Over the next few days my blog will be a snapshot album of words describing what it is like to attend a premiere education conference, ASCD12. This is an experience that most educators rarely experience over the course of their careers. It is not an inexpensive proposition to send educators to national conferences. For some reason many districts use that as a reason to send the same administrators year after year to these conferences. I think administrators have the idea that their district leaders are best positioned to share all that is gleaned from the conference with the staff. Of course this is a generality and not every district does this. You may want to ask who from your district attends these conferences and how many have they been to over the years.

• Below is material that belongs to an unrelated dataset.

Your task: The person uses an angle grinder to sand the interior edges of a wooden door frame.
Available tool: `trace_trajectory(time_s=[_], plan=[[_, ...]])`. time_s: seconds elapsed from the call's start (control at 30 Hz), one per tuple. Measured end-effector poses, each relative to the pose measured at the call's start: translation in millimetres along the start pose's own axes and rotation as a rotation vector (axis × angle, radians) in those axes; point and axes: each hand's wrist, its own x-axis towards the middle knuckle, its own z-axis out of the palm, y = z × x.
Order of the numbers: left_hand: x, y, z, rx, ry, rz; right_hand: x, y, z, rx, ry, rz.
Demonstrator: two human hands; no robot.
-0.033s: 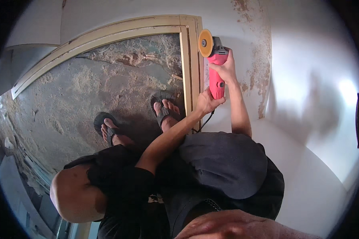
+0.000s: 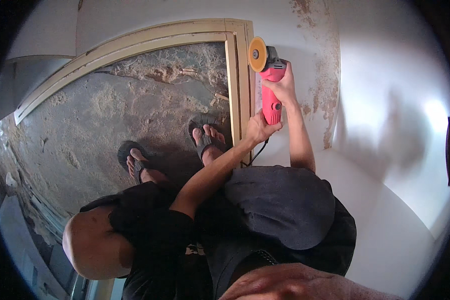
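Both my hands hold a pinkish-red angle grinder [image 2: 269,95], its head pointing away from me. A round yellow-orange disc [image 2: 258,54] is fitted on the left side of its grey head. My right hand [image 2: 283,86] wraps round the body just behind the head. Closer to me, my left hand [image 2: 260,128] grips the rear end, where a black cord [image 2: 259,152] comes out. The disc stands by the right side of a cream wooden frame [image 2: 242,75], near its far corner. Whether disc and wood touch, I cannot tell.
A rough grey floor [image 2: 100,110] strewn with sawdust lies inside the frame, my sandalled feet [image 2: 205,137] on it. White wall panels [image 2: 310,30] with brown stains rise behind and to the right. Boards and debris [image 2: 22,220] lie at the lower left.
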Motion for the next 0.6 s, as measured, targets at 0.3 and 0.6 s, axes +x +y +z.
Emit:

The cost of these conferences is steep. The organizations running them have to pay a big price for the venues required to accommodate the tens of thousands of educators and vendors who will walk through the doors. In addition to the cost of the conference, districts have to add transportation, lodging, and food for each individual. In the economic atmosphere of today, many districts may have trouble justifying the expense to those who have no understanding of the value of these conferences. Once again much-needed professional development is relegated to the bottom of the ever-changing priority list
A recurring theme of many of my posts has been how isolated the profession of education can be. Teachers always have the ability to share ideas on lessons, methods and pedagogy within their own building, but only if that building sports an open and collaborative culture. This collaboration enables change. If the building has a closed culture of people who do not collaborate and continue to support the status quo by hunkering down in the bunkers of their comfort zones, then little change will occur. Professional conferences have always opened up educators to change. Educators’ sharing of the latest in lessons and tools has always been the backbone of the conference. The collaboration and excitement pump up the lifeblood of the conference. The camaraderie of the participants as they grow closer through their interests over a few short days is the soul of the conference. Educators come away from conferences with creative juices flowing, collaborative spirit soaring, and their self-esteem rising. They then return to their schools to share, and, try as they might, they can’t duplicate the same feelings for their colleagues. That feeling, short-lived as it is however, cannot be denied.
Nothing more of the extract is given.